**Instructions for the task**
Scan the lines below and report each one containing "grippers" by copying it.

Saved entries
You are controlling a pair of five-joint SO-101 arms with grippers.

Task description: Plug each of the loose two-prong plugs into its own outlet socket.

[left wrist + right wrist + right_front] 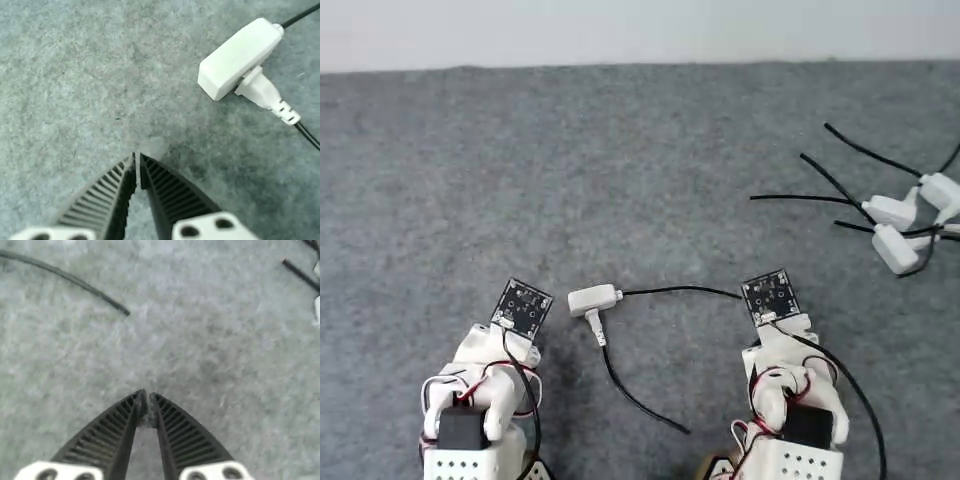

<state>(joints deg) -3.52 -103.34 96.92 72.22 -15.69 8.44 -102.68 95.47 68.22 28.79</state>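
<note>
Both arms sit nearest, the left gripper (136, 164) and right gripper (146, 399) pinched shut on nothing above the grey carpet (650, 160). Between them lies a white outlet socket (592, 298) with a two-prong plug (597, 326) seated in it. Far right, white connectors (895, 250) tangle with black cords.

The left arm (480, 395) and right arm (788, 395) sit tucked side by side. The left gripper (136, 159) and right gripper (146, 395) are pinched closed, empty.
</note>
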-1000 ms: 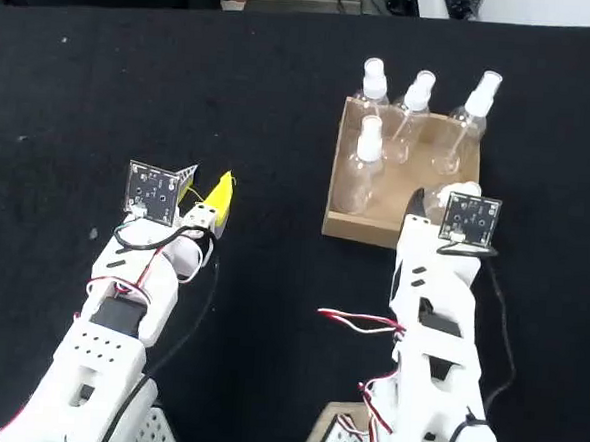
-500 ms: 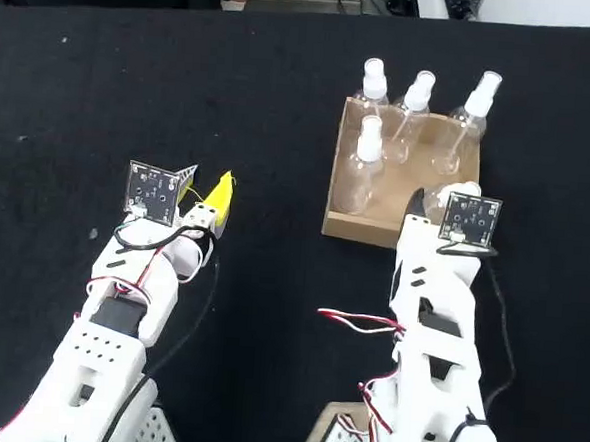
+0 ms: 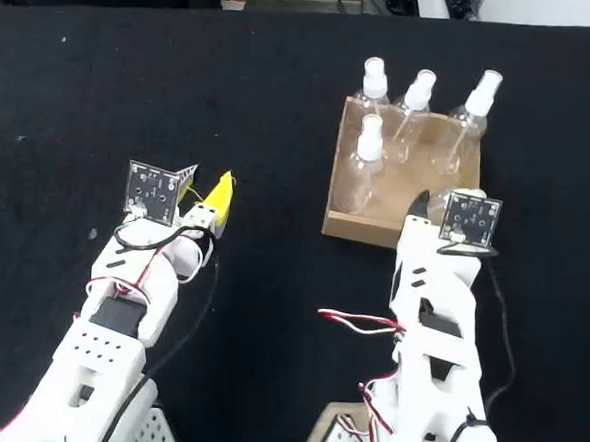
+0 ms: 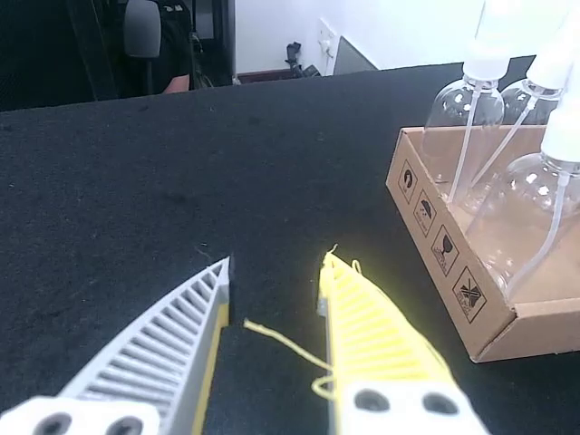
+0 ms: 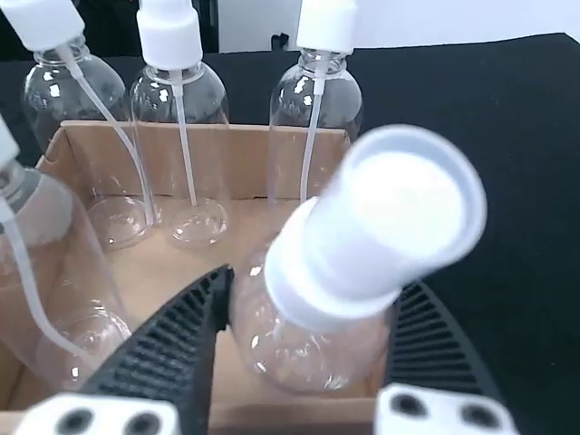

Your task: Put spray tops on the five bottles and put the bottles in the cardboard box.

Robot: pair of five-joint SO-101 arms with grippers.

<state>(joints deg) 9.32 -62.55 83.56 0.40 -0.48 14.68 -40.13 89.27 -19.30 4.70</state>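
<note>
The cardboard box (image 3: pixel 373 229) sits right of the table's centre. Several clear bottles with white spray tops stand in it, one of them at the front left (image 3: pixel 363 165) and three along the back (image 3: pixel 418 113). My right gripper (image 3: pixel 442 204) hangs over the box's near right corner. It is shut on a fifth bottle (image 5: pixel 313 340), whose white spray top (image 5: pixel 390 222) leans toward the wrist camera, with the black fingers (image 5: pixel 186 340) on either side. My left gripper (image 3: pixel 205 187) rests low to the left of the box, open and holding nothing, its grey and yellow fingers (image 4: pixel 362 331) a little apart.
From the left wrist the box (image 4: pixel 444 245) is seen ahead on the black table with bottles (image 4: pixel 471 109) in it. Red and white cables (image 3: pixel 354 320) loop beside the right arm. Black tabletop lies all around the box.
The right gripper's black finger has shifted slightly toward the bottle, and the white top that showed beside its camera is now mostly hidden. The left arm has stayed still.
</note>
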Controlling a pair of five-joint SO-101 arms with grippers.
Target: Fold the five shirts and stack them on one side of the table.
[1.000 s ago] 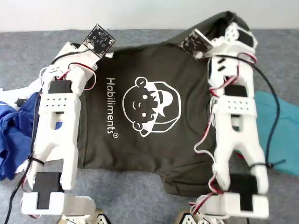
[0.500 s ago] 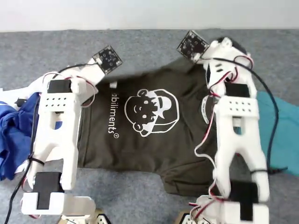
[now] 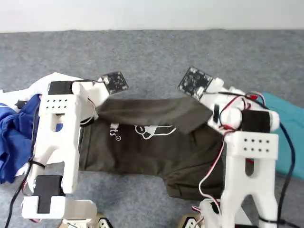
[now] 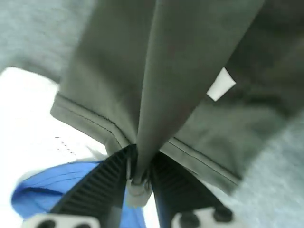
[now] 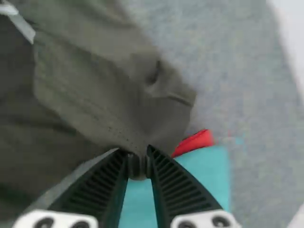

**Problem solution**
You are controlling a pair of five-joint SO-101 arms with grippers.
Robot: pair of five-joint SO-101 arms with grippers.
Controlling a pair of five-joint SO-101 arms with grippers.

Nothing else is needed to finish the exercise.